Challenges and opportunities
Downstream automotive business will face both challenges and opportunities. BEVs generate around 30-35 percent less demand for the traditional parts used in ICE (internal combustion engine) vehicles – but, of course, they feature other parts that counterbalance this, such as HV (high-voltage) batteries, which will be of vital importance for the aftermarket. That said, HV batteries are generally very reliable, and when they do fail, customers may simply decide to scrap the vehicle rather than choosing to repair or replace the battery, both of which are costly options.
The spread of BEVs will have a positive impact on electricity grids and green energy thanks to their ability to act as energy storage units in V2H (vehicle-to-home) and V2G (vehicle-to-grid) systems. The latter is particularly attractive to customers, as it allows them to sell excess electricity back to the electricity grid during peak demand times, earning revenue or credits on their electricity bills. In the event of emergencies or power outages, V2G can also provide power to homes, businesses and critical infrastructure, thereby improving energy security.
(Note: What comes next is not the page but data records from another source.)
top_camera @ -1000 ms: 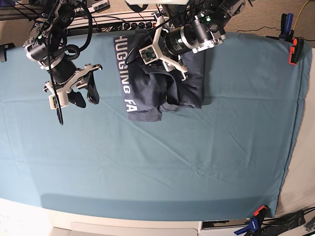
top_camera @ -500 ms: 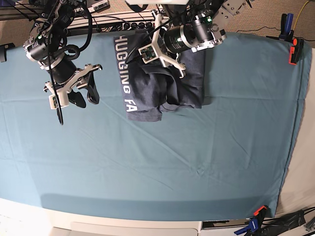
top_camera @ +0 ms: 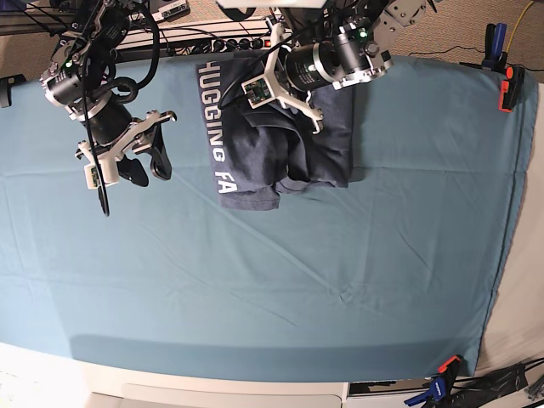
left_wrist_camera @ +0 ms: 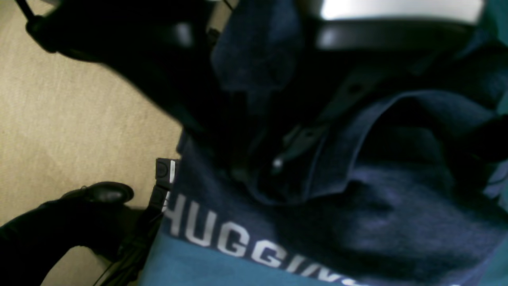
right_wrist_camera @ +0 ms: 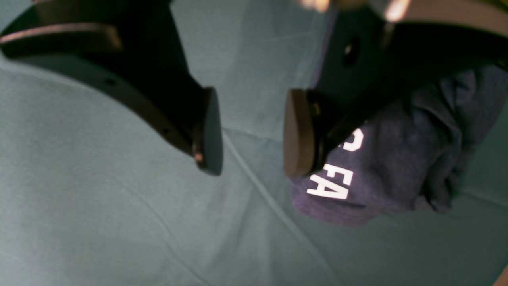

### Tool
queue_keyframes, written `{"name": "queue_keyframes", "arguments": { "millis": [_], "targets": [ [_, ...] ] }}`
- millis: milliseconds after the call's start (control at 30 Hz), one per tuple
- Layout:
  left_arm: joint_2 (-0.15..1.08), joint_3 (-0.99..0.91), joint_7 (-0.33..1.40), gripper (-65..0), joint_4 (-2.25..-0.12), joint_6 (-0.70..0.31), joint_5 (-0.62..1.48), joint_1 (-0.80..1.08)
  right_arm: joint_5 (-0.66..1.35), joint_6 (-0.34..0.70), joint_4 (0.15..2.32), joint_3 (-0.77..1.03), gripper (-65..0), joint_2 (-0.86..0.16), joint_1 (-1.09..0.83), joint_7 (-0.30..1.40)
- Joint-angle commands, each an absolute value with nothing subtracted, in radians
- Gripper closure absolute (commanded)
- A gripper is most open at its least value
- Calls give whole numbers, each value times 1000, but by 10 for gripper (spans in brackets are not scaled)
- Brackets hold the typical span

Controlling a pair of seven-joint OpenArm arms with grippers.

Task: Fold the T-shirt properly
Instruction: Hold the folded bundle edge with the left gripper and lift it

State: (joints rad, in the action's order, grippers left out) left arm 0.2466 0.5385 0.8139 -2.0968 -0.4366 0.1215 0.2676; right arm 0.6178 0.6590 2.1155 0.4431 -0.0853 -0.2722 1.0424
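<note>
The blue-grey T-shirt [top_camera: 280,144] lies crumpled at the table's far middle, its white lettering along its left side [left_wrist_camera: 222,238]. My left gripper [top_camera: 244,75] reaches into the shirt's far end near the ribbed collar [left_wrist_camera: 337,159]. In the left wrist view its dark fingers [left_wrist_camera: 254,159] have closed with a fold of shirt cloth [left_wrist_camera: 258,59] pinched between them. My right gripper [top_camera: 144,161] hovers over bare teal cloth left of the shirt. It is open [right_wrist_camera: 252,133] with nothing between its pads, and the shirt's lettered corner [right_wrist_camera: 397,159] lies just beyond one pad [right_wrist_camera: 295,133].
A teal cloth [top_camera: 297,280] covers the whole table. An orange-black clamp [top_camera: 508,85] grips its far right edge and a blue-orange clamp [top_camera: 442,374] its near right corner. Cables and a power strip [top_camera: 212,38] run behind the far edge, with beige floor [left_wrist_camera: 59,99] beyond.
My left gripper has gone from wide open to closed on shirt cloth near the collar, shifting slightly toward the far edge. The right arm has not moved.
</note>
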Motion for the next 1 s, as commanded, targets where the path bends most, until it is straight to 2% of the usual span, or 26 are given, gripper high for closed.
{"name": "queue_keyframes", "arguments": {
  "millis": [0, 33, 267, 400, 967],
  "targets": [
    [242, 541, 793, -17, -2114, -434, 123, 264, 638, 664, 2134, 446, -260, -94, -266, 1013],
    [242, 541, 793, 0, -2114, -434, 113, 264, 638, 664, 2134, 446, -260, -94, -266, 1013],
    [253, 541, 798, 0, -2114, -431, 59, 264, 638, 664, 2134, 446, -260, -94, -266, 1013],
    [297, 540, 822, 0, -2114, -384, 51, 264, 638, 664, 2134, 446, -260, -94, -266, 1013],
    [462, 538, 891, 0, -2114, -354, 33, 266, 635, 664, 2134, 446, -260, -94, -266, 1013]
  ]
}}
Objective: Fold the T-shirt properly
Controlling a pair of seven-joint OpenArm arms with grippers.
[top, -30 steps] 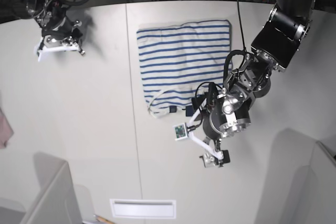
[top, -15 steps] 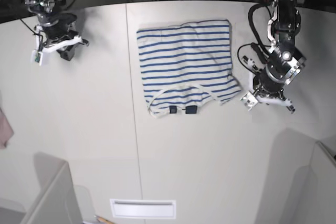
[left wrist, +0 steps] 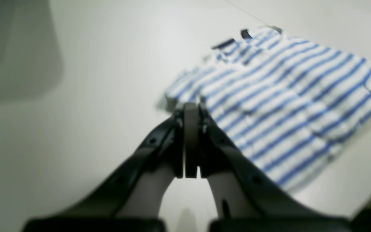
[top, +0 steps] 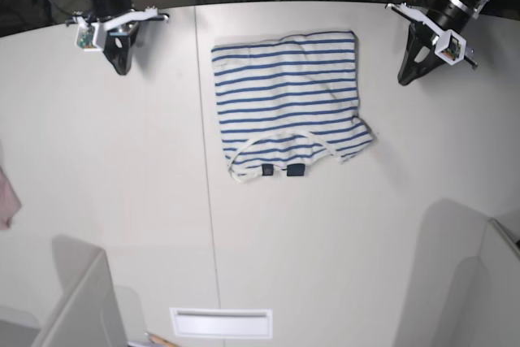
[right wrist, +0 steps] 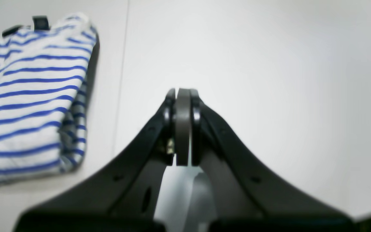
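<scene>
The folded white blue-striped cloth T-shirt [top: 286, 111] lies at seven o'clock from the nearer left gripper [top: 404, 80] — both pincers closed, empty.

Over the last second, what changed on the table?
The left gripper lifted off the T-shirt, shut, and pulled back to the far table edge. The right gripper also drew back, shut throughout. The shirt's near right corner now sticks out; the fold otherwise unchanged.

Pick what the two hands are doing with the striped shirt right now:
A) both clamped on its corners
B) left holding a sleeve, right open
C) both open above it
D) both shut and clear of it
D: the left hand and right hand are shut and empty, either side of the folded shirt on the table.
</scene>
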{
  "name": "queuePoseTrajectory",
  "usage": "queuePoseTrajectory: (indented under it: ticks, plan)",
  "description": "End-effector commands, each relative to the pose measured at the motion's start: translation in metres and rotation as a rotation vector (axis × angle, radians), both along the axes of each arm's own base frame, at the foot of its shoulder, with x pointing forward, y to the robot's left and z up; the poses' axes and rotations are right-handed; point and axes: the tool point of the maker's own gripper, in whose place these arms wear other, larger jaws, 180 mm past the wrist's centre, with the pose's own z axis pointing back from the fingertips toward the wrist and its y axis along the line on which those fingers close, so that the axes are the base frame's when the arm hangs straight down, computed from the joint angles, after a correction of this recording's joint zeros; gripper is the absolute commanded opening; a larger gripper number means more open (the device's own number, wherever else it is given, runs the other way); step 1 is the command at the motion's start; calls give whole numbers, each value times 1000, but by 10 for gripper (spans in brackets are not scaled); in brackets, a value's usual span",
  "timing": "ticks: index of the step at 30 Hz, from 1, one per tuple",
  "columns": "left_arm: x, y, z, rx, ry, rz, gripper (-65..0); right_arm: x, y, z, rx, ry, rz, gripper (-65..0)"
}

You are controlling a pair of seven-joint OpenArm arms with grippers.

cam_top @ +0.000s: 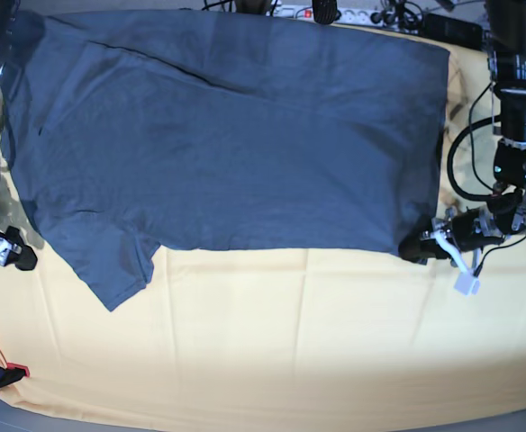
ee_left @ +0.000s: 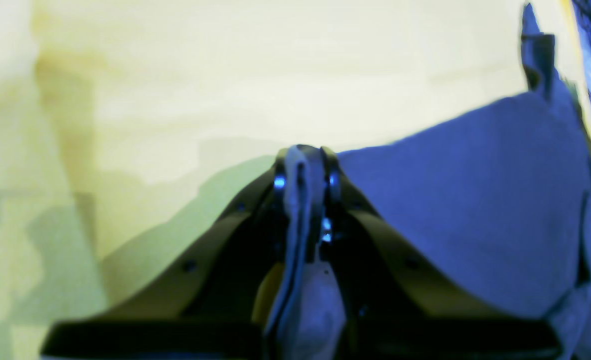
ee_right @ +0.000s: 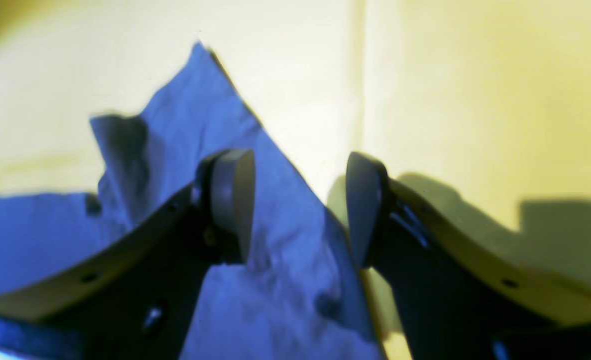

Alternative fuels such as hydrogen have a high primary energy requirement and are therefore low on efficiency, which is a major disadvantage compared to battery technology. They do, however, have advantages where high energy density is needed over long distances. For this reason, they may have some impact on the commercial sector, especially heavy-duty, long-haul trucks. E-fuels – synthetic fuels produced from renewable sources – are currently more expensive than gasoline or electricity and are likely to remain so over the coming decade and a half, resulting in negligible market share.